VDIworks, Inc.
- Type: Private
- Industry: Computer software
- Founded: 2008
- Headquarters: Austin, Texas, United States
- Area served: Global
- Key people: Saad Hassan (CEO) John Teller
- Products: Application delivery industry, virtualization software (DaaS), SaaS, cloud, and networking
- Website: www.vdiworks.com

= VDIworks =

Software company

VDIworks is an American software company founded in 2008 that provides services like desktop virtualization, desktop as a service (DaaS), networking, PCoIP and cloud computing.

VDIworks built the very first PCoIP broker connection which is the industry’s only PCoIP broker with quad broking support. VDIworks VDI Technology service comes with full physical management.
VDIworks helps virtual desktops with a high-speed connection protocol.

==History==
VDIworks, Inc. started its services in 2008 like virtual desktop enablement and management software. It offers fast remote desktop to bring the power of Windows to iPad to run Microsoft Office, as well as access spreadsheets, PowerPoint presentations, and other PC documents while travelling; and VideoOverIP, a remoting protocol for virtual desktops that delivers multimedia performance and multi-monitor capabilities by capitalizing on the management improvements, security enhancements, and lowered TCO that result from virtualization.

==Expansion==
The company provides Virtual Desktop Platform (VDP), a virtual desktop infrastructure management system, which combines connection brokering, VM management, health, alerting, inventory, physical management, and support for various remoting protocols; and VDIvision for System Center Operations Manager 2007 to combine the power of the VDIworks Virtual Desktop Platform with the ubiquity and datacenter management capabilities of System Center.

In addition, VDIworks, Inc. introduced VDIworks2Go, an extension to the VDIworks VDP Console that allows mobile users to check out a virtual machine and compute on the go even when they are not connected to a network; and Protocol Inspector to discover and report on remoting capabilities of VMs and hosts on a network.

Further, the company provides cloud computing, desktop virtualization, remote access, and systems management technologies. VDIworks, Inc. offers its software for education, healthcare, financial services, small- to medium-sized businesses, and enterprise markets. VDIworks, Inc. is a prior subsidiary of ClearCube Technology, Inc.

==Products==
- Virtual Desktops Platform 3.2
VDIworks Virtual Desktop Platform is a VDI management suite for connection brokering, remoting protocol, centralized management and desktop security.
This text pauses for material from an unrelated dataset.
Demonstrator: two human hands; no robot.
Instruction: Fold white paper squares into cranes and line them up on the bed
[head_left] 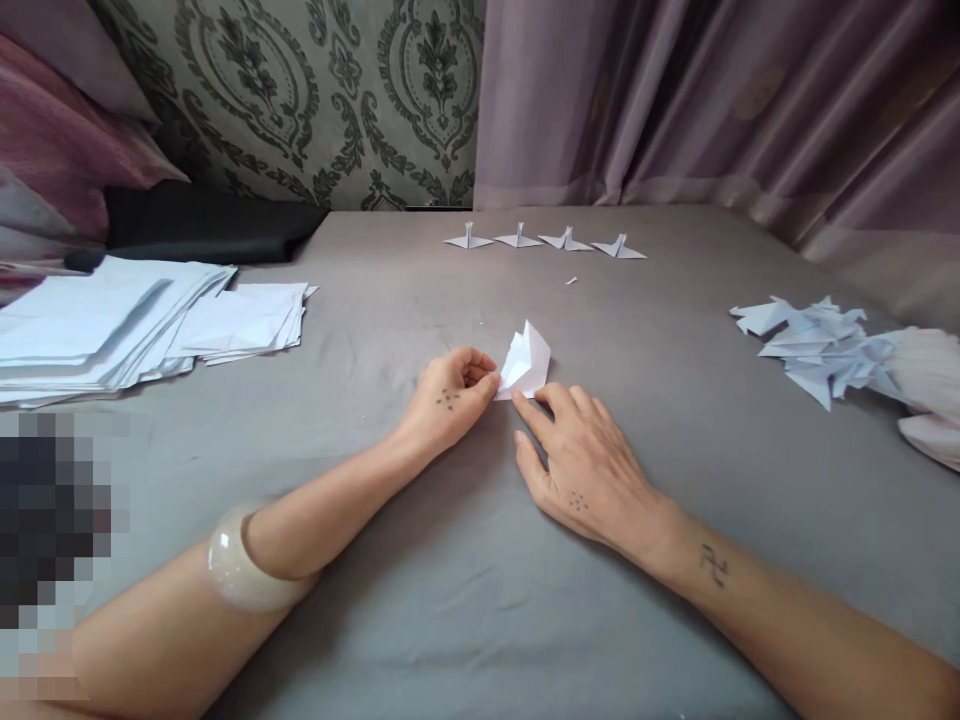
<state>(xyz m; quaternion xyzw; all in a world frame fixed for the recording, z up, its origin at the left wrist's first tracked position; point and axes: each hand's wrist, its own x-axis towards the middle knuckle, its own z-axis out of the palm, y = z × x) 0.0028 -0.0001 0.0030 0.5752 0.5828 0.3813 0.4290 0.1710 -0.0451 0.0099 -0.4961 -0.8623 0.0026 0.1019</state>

- Virtual Desktops for Healthcare
Virtual Desktop for Healthcare aggregates user environment on a few servers, and replacing PCs, hardy and completely secure thin clients, and virtual desktops represent the next evolution of the healthcare PC.

- Virtual Desktops for Education
VDIworks have made remote access possible to educational institutions through the power of virtualization. This has removed the limitations of location and single desktop dependency; users can access information whether in the classroom, restaurant at home or travelling.

==Recognition==
VDIworks received the best emerging virtualization company award multiple times from CRN for its contribution and commitment towards virtualization innovation and awareness.